──────── MATERIAL FOR THE TASK

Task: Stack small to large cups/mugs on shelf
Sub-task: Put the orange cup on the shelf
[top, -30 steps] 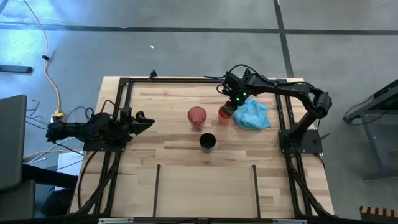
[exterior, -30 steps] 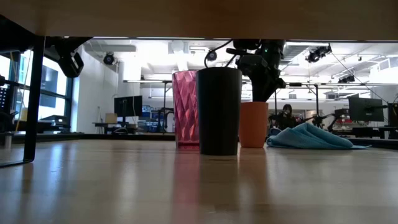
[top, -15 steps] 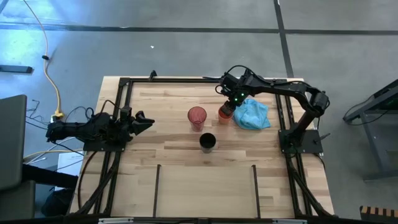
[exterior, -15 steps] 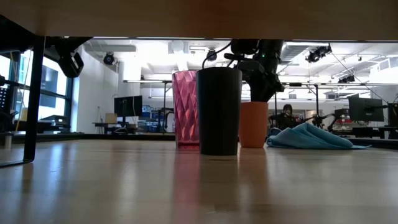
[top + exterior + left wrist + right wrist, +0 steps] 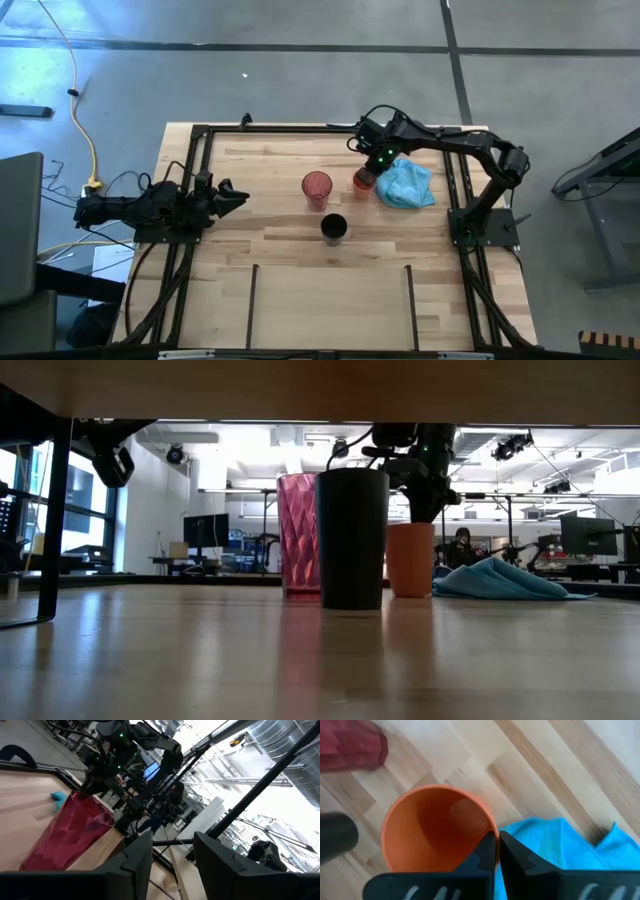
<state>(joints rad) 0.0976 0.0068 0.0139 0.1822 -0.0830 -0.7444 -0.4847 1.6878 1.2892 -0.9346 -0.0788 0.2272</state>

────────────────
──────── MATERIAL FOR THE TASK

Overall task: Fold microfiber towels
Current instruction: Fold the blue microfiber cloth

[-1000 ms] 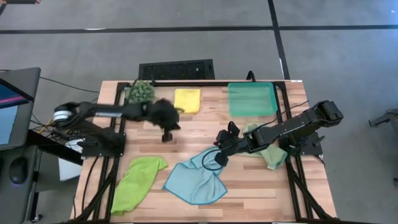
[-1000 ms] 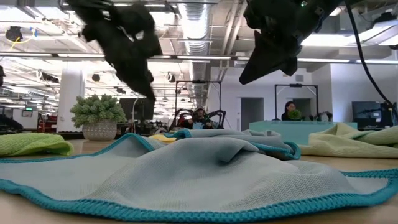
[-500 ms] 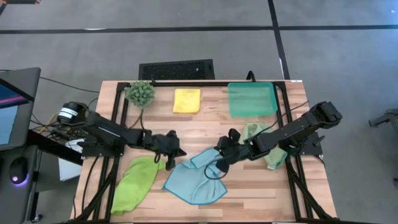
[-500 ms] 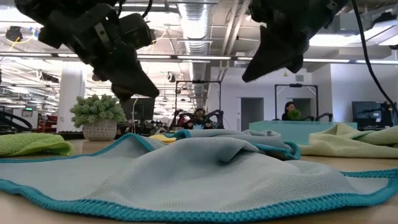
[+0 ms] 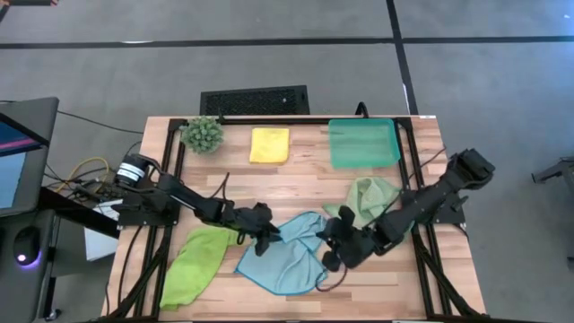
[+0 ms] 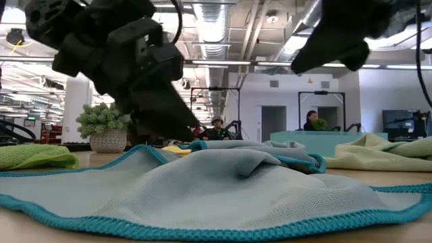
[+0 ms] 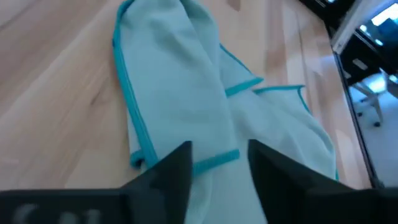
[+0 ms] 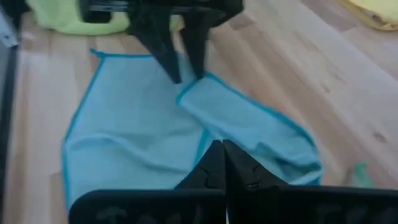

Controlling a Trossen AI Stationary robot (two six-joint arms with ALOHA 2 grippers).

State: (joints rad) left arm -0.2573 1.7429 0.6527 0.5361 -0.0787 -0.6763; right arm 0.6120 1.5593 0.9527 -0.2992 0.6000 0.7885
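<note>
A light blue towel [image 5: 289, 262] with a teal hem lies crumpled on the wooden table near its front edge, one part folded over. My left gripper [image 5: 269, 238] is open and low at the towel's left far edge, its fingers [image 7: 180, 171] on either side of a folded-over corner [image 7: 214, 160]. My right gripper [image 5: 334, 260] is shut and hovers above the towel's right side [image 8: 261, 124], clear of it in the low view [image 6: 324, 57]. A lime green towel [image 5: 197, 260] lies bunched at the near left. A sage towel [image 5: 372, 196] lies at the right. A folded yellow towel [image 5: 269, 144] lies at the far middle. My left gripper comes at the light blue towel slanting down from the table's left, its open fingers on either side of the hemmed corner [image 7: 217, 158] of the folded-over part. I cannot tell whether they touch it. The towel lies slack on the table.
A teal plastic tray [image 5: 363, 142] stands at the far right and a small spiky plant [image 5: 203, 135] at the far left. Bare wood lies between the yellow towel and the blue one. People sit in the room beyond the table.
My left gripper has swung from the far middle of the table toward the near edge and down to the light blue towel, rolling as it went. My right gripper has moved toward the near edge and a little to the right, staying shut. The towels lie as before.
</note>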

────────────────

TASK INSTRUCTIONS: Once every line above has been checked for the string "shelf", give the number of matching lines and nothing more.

EXPECTED ANSWER: 2